Task to carry out
Starting at the line that contains "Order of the" and ending at the line that contains "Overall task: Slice", the lines below are to be given again exactly, with nothing added.

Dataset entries

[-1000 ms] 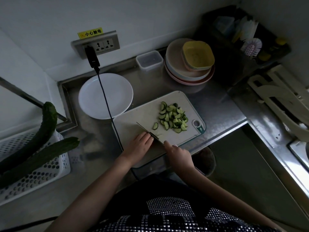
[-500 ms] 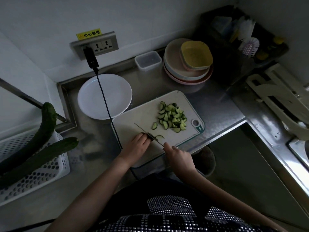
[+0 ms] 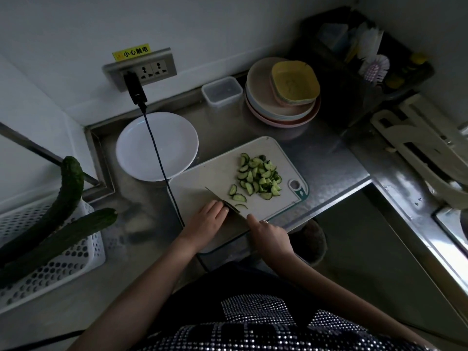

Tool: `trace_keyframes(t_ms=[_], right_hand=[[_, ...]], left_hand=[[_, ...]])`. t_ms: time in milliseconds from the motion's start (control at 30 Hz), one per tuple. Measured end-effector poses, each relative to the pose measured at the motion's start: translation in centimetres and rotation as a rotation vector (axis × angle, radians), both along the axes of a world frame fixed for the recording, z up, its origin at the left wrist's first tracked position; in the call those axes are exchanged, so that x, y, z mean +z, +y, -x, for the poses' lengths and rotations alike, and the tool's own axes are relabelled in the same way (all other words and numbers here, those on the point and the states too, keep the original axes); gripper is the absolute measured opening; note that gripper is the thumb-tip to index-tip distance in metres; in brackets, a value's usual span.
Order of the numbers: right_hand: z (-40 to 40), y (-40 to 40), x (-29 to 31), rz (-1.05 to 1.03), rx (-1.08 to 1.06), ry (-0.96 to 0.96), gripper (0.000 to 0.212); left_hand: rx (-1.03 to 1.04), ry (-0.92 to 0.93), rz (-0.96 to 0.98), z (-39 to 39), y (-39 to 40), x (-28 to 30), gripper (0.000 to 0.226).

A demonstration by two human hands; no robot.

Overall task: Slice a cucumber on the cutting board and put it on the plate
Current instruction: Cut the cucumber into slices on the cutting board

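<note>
A white cutting board (image 3: 202,181) lies on the steel counter with a pile of half-moon cucumber slices (image 3: 259,178) at its right end. My right hand (image 3: 268,234) grips the handle of a knife (image 3: 222,200) whose blade lies across the board's near part. My left hand (image 3: 207,224) has its curled fingers pressed down right beside the blade; the cucumber piece under them is almost wholly hidden. A thin fresh slice (image 3: 241,205) lies just right of the blade. A bare white plate (image 3: 157,146) stands left behind the board.
A black cable (image 3: 162,163) runs from a wall plug over the plate and board edge. Two whole cucumbers (image 3: 63,198) lean in a white basket (image 3: 50,269) at left. A stack of plates and bowls (image 3: 283,95), a lidded box (image 3: 222,91) and a dish rack (image 3: 415,148) stand behind and right.
Another thin slice has come off beside the blade, and one more slice now lies near the pile. Both hands stay at the board's near end.
</note>
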State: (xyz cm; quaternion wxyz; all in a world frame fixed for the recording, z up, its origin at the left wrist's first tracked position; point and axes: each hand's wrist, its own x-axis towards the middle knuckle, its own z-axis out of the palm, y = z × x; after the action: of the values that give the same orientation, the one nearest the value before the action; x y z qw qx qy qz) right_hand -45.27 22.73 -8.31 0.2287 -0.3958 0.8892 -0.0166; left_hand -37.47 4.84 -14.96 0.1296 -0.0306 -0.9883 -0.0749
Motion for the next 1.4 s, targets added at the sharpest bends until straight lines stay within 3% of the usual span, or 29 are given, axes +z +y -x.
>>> trace_keyframes(t_ms=[200, 333, 567, 967, 1400], right_hand=[[0.1, 0.3, 0.2, 0.133, -0.117, -0.03, 0.013], [-0.1, 0.4, 0.4, 0.226, -0.204, -0.019, 0.017], [-0.6, 0.2, 0.3, 0.183, -0.107, -0.021, 0.018], [-0.5, 0.3, -0.3, 0.112, 0.0, 0.015, 0.02], [-0.6, 0.2, -0.7, 0.081, -0.007, 0.001, 0.016]], left_hand=[[-0.025, 0.011, -0.022, -0.1, -0.2, 0.1, 0.033], [-0.031, 0.003, -0.028, -0.2, -0.2, 0.0, 0.032], [-0.032, 0.076, -0.014, -0.1, 0.1, 1.3, 0.03], [-0.012, 0.021, -0.044, -0.1, 0.1, 1.1, 0.032], [-0.008, 0.036, -0.034, -0.2, 0.1, 1.0, 0.03]])
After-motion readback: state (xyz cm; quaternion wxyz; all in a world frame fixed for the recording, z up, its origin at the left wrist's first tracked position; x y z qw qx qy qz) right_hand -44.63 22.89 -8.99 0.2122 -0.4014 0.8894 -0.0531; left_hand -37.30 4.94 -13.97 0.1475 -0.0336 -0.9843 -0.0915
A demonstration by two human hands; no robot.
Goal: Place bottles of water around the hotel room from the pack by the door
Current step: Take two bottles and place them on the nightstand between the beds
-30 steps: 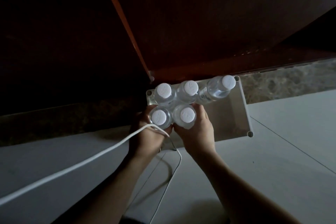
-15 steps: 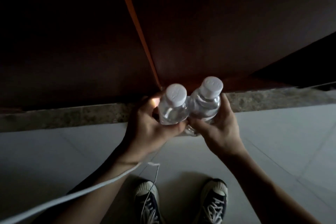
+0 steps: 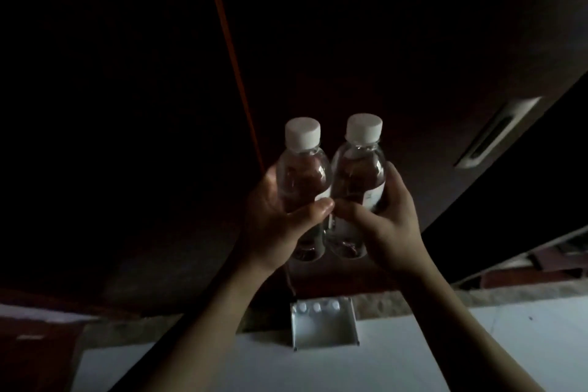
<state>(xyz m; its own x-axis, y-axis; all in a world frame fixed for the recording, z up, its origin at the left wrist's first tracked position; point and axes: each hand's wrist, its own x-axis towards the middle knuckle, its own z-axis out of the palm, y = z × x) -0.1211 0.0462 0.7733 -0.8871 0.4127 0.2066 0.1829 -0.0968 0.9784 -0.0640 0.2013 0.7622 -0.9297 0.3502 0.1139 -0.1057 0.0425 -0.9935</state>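
Two clear plastic water bottles, white caps: left one (image 3: 300,181), right one (image 3: 358,181), upright, side by side, touching, held aloft. White open tray (image 3: 324,332) on floor below, three capped bottles (image 3: 316,307) along far edge.

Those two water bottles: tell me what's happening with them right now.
A person stands by a dark door and holds two capped water bottles upright, side by side, touching. The left hand grips the left bottle; the right hand grips the right bottle. Below on the floor sits the white tray by the door, with three more white caps showing in a row at its far edge. Neither bottle has been placed yet.
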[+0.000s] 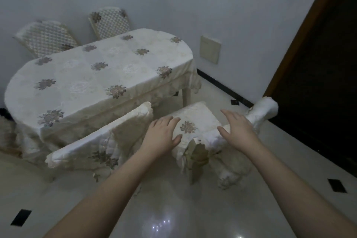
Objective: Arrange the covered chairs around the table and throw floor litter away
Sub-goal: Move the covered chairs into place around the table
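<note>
Both hands out, fingers spread and holding nothing: left hand (164,133) flat over the cream, flower-embroidered fabric-covered chair (195,121), right hand (238,127) at its padded top rail. Chair directly under the fingertips, oval cloth-draped table (96,75) just beyond them. Probably heavy and rigid beneath a soft, slipping cover; best gripped on the rail itself.

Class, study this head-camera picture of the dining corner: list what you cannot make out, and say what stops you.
- Doorway, right: too dark to see inside.
- Far chairs: seats and legs hidden behind the table.
- Table underside: covered by the draped cloth.
- Fluffy shape, left: cut off by the edge.
- Left hand and right hand over the near chair: contact unclear.
</note>
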The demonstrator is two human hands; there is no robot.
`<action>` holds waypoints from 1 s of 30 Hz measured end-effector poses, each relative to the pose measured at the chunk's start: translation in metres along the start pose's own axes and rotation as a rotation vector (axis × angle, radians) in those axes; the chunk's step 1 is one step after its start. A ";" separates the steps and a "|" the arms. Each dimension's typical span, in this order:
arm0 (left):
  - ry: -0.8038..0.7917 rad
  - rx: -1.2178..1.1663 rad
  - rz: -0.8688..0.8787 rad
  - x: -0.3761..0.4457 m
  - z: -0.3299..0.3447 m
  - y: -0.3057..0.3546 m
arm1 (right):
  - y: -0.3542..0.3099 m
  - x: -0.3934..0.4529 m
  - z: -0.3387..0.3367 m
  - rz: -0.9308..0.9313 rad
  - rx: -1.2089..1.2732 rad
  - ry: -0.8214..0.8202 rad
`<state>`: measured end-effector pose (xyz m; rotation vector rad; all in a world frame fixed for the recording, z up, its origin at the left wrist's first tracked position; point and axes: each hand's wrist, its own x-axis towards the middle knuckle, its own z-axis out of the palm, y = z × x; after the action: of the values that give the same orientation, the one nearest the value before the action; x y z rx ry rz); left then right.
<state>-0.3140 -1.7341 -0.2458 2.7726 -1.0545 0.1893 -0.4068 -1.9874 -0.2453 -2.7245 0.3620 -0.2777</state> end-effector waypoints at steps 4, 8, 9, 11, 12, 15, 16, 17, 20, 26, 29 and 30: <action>0.009 -0.012 -0.010 0.027 0.003 0.063 | 0.063 -0.024 -0.027 0.080 0.054 0.015; -0.012 -0.042 -0.027 0.045 0.022 0.122 | 0.119 -0.036 -0.046 0.051 0.027 -0.001; -0.017 -0.051 -0.031 0.047 0.026 0.134 | 0.130 -0.037 -0.051 0.048 0.017 -0.006; -0.037 -0.059 -0.035 0.050 0.033 0.154 | 0.147 -0.037 -0.059 0.051 0.011 -0.011; -0.051 -0.048 -0.030 0.051 0.038 0.160 | 0.155 -0.035 -0.062 0.048 0.016 -0.010; -0.084 0.009 -0.012 0.054 0.049 0.171 | 0.169 -0.025 -0.063 0.014 0.034 -0.011; -0.090 0.017 -0.013 0.056 0.051 0.172 | 0.172 -0.020 -0.062 0.000 0.037 -0.014; -0.095 0.023 -0.018 0.058 0.054 0.173 | 0.175 -0.015 -0.059 -0.009 0.037 -0.020; -0.124 0.045 -0.038 0.067 0.065 0.172 | 0.183 0.004 -0.048 -0.009 0.037 -0.046; -0.307 0.040 -0.059 0.115 0.094 0.164 | 0.208 0.052 -0.022 -0.042 -0.048 -0.152; -0.432 0.030 -0.050 0.137 0.109 0.164 | 0.229 0.079 -0.014 -0.065 -0.182 -0.297; -0.446 0.027 -0.053 0.142 0.115 0.163 | 0.236 0.087 -0.012 -0.070 -0.209 -0.304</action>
<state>-0.3107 -1.9690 -0.3144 2.9358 -1.0656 -0.4447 -0.3770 -2.2275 -0.3142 -2.9269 0.2193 0.1661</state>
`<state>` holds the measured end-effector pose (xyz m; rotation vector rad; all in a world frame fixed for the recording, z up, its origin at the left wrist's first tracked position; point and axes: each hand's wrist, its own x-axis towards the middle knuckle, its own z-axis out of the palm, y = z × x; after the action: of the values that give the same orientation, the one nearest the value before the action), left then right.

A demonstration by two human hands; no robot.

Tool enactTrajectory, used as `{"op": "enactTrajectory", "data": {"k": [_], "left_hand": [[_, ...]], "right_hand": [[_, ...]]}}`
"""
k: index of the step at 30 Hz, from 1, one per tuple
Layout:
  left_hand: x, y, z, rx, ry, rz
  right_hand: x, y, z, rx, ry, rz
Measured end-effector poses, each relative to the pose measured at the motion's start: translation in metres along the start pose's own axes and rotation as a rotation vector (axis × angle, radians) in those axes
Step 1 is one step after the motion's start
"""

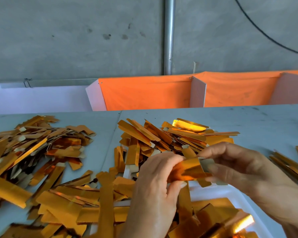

Exercise response
Order of the numbers: right_hand: z (-40 to 40), y (-40 to 40), x (-29 to 31), rz (-1.05 to 1.03), rx (-1.08 to 1.06), ry (-0.96 to 0.96), gripper (0.000 to 0.212); left_hand: rx (-1.03 to 1.04), ry (-0.92 to 0.93), rz (-0.96 to 0.98), z (-39 to 39), y (-39 to 40), x (-28 to 30), gripper (0.000 to 0.226).

A demonstration by two human hands; no robot.

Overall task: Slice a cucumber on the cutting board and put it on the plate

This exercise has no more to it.